Everything from the top of the data below through the line with "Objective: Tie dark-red" should be duplicated exactly, and nothing past it.

* The data

*** Block opens ***

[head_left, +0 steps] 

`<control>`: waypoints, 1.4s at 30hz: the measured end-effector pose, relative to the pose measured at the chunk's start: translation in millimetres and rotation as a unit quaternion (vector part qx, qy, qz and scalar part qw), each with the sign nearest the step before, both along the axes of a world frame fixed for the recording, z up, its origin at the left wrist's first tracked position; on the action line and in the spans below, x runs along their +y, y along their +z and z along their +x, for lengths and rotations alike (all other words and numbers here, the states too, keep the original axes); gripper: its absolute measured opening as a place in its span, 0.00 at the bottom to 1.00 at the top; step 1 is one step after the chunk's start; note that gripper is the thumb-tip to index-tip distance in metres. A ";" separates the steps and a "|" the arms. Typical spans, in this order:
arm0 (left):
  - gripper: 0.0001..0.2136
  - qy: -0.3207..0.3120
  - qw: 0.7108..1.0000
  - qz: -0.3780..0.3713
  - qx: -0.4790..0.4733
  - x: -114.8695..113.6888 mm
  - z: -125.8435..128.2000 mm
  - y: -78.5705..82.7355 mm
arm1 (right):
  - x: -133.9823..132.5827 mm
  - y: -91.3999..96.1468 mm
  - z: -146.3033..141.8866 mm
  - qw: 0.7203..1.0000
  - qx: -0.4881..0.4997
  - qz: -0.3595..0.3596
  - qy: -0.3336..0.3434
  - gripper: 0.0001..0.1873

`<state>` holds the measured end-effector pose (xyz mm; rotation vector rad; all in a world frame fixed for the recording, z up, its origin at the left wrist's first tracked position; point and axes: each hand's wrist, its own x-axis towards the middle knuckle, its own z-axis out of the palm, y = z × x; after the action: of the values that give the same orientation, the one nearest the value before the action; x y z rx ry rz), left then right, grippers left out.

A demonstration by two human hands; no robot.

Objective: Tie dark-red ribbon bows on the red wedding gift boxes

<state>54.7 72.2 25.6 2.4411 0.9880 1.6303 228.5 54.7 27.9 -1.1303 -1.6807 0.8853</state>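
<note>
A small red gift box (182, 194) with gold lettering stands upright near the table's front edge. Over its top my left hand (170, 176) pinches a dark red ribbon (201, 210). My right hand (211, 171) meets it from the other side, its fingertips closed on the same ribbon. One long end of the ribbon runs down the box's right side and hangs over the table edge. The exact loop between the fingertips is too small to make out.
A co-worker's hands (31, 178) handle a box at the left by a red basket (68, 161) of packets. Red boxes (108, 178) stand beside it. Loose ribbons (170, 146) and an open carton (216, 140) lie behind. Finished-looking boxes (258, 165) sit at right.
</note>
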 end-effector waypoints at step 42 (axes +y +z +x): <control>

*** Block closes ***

* Answer space
[head_left, +0 steps] 

`<control>`: waypoints, 1.4s at 30hz: the measured end-effector pose, relative to the pose measured at the chunk's start: translation in millimetres and rotation as a unit quaternion (vector part qx, qy, qz and scalar part qw), each with the sign nearest the step before, both along the axes of a world frame fixed for the recording, z up, its origin at the left wrist's first tracked position; on the action line and in the spans below, x runs along their +y, y along their +z and z along their +x, for lengths and rotations alike (all other words and numbers here, the states too, keep the original axes); gripper: its absolute measured opening as a place in its span, 0.00 at the bottom to 1.00 at the top; step 1 is one step after the chunk's start; note that gripper is the thumb-tip to index-tip distance in metres. A ";" separates the steps and a "|" the arms. Typical spans, in this order:
arm0 (left):
  - gripper: 0.0001..0.2136
  - qy: -0.3207..0.3120
  - qw: 0.7108..1.0000
  - qz: -0.3780..0.3713
  - qx: -0.4790..0.4733
  - x: -114.8695..113.6888 mm
  - z: -125.8435..128.2000 mm
  - y: -78.5705..82.7355 mm
arm1 (right):
  - x: -133.9823..132.5827 mm
  - y: -91.3999..96.1468 mm
  - z: -146.3033..141.8866 mm
  - qw: 0.7203..1.0000
  - qx: -0.4881..0.4997
  - qz: -0.3595..0.3596
  - qy: -0.3336..0.3434
  - gripper: 0.0001..0.1873

`<state>` holds the measured end-effector pose (xyz mm; rotation vector rad; all in a world frame fixed for the recording, z up, its origin at the left wrist's first tracked position; point and axes: each hand's wrist, its own x-axis towards the middle knuckle, its own z-axis out of the palm, y = z × x; after the action: of the values that give the same orientation, the one nearest the value before the action; x y z rx ry rz), left then right, grippers left out.

A demonstration by two human hands; no robot.

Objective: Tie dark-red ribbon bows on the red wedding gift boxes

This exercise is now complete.